◆ **About this exercise**:
Each line from the start of the listing below through the line containing "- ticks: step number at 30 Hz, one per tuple" should be reproduced exactly, with no others.

◆ **Record excerpts**:
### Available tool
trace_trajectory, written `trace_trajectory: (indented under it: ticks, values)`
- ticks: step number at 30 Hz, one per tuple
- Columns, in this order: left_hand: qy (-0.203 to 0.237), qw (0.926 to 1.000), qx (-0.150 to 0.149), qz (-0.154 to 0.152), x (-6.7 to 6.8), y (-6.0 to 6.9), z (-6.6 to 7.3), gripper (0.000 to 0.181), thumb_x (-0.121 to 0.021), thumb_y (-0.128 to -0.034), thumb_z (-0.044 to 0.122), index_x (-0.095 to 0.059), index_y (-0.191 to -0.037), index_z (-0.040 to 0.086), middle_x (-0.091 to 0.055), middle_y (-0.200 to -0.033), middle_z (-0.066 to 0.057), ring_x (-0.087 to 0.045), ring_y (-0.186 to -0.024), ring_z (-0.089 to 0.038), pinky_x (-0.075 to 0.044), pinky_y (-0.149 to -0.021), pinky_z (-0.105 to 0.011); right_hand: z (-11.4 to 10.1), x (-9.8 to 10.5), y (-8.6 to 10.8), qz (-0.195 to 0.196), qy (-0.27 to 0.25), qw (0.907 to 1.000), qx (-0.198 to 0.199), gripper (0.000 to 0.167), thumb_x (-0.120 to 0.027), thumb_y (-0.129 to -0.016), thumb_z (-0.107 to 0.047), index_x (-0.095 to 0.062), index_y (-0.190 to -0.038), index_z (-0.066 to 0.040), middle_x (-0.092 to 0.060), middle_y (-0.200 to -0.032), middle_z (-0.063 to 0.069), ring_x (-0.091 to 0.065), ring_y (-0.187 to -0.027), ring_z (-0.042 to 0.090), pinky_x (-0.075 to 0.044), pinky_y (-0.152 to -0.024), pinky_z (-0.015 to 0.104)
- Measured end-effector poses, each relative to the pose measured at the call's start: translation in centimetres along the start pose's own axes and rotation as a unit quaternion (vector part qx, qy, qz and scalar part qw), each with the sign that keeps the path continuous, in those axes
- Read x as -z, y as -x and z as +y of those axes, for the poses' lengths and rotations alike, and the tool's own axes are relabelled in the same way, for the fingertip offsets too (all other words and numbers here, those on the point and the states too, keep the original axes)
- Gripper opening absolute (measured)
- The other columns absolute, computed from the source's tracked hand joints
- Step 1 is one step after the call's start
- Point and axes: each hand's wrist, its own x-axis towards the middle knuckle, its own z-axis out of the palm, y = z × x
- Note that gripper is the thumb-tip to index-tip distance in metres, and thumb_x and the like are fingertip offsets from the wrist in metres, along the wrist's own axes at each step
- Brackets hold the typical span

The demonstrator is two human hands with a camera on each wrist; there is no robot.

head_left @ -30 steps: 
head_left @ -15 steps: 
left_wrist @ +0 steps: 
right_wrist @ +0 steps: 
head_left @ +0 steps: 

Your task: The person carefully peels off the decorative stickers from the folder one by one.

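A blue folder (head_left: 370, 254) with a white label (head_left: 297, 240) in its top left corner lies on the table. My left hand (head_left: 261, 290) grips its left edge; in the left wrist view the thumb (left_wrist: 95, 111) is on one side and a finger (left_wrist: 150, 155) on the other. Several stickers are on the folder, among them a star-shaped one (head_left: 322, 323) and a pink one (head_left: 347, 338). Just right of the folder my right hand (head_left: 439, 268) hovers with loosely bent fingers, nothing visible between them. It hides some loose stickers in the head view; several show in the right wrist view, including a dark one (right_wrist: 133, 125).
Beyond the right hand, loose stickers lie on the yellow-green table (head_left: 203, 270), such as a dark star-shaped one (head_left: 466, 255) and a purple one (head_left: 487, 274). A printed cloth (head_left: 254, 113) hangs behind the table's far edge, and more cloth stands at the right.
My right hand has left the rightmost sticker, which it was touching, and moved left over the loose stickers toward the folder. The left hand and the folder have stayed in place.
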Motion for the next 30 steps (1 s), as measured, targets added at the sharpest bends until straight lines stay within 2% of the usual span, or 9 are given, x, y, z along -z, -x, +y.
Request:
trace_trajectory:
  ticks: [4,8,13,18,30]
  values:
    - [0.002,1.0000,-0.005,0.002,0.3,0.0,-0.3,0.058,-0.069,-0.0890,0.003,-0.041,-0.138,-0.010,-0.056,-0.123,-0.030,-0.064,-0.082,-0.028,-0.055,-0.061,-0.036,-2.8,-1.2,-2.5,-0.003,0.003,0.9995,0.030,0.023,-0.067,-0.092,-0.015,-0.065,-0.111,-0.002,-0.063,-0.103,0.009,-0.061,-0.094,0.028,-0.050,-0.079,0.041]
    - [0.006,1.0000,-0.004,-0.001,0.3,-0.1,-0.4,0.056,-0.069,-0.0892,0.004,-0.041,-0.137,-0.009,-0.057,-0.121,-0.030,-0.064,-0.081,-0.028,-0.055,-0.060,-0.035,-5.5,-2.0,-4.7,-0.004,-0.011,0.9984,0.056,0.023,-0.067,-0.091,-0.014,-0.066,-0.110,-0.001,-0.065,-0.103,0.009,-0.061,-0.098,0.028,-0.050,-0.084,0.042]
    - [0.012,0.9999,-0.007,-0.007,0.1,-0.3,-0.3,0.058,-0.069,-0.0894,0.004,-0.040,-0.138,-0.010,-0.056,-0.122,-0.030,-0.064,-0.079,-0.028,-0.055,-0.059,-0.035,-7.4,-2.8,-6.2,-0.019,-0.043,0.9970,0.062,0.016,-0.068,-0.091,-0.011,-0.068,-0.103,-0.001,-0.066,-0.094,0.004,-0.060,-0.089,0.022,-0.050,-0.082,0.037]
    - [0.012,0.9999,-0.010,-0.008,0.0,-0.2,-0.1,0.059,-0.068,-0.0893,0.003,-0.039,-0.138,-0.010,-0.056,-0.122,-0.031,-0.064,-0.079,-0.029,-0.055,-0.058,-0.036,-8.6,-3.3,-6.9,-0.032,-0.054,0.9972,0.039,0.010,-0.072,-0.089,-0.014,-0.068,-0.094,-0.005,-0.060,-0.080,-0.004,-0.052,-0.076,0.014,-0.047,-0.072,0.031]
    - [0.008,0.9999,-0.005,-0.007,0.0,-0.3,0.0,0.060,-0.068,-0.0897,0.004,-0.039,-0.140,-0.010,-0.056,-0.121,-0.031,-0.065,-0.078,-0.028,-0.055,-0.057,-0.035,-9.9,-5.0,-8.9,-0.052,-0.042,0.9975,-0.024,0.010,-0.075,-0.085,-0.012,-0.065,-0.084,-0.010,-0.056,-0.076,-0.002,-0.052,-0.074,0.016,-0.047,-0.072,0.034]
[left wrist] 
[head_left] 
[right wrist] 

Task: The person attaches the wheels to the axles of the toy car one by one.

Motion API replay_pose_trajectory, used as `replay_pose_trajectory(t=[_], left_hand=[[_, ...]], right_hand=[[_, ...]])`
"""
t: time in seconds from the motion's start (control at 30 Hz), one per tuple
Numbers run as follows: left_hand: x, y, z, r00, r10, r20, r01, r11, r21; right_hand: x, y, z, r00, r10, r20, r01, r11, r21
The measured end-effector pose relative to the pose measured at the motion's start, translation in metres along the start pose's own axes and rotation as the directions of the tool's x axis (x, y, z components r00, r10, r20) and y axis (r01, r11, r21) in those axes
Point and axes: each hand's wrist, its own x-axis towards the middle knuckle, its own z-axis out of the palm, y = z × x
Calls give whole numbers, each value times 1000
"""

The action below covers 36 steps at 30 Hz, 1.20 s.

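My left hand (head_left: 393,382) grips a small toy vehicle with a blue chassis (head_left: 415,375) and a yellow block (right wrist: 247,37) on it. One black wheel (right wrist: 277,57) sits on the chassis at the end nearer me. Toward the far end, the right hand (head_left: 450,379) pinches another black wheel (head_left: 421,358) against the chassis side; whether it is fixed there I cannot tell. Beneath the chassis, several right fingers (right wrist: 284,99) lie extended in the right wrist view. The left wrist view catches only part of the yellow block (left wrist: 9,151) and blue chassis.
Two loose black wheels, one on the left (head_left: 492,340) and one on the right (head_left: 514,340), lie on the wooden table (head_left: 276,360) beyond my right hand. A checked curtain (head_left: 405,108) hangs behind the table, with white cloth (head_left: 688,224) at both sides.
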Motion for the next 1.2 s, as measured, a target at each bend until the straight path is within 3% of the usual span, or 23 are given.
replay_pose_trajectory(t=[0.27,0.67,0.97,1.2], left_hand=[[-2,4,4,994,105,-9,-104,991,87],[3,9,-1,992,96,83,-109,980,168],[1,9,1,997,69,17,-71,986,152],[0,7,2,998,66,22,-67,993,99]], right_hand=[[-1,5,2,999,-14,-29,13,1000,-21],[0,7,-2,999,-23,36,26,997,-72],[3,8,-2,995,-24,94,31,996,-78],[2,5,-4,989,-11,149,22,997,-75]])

◆ **Answer to the problem**:
### Available tool
trace_trajectory, written `trace_trajectory: (indented under it: ticks, values)`
- ticks: step number at 30 Hz, one per tuple

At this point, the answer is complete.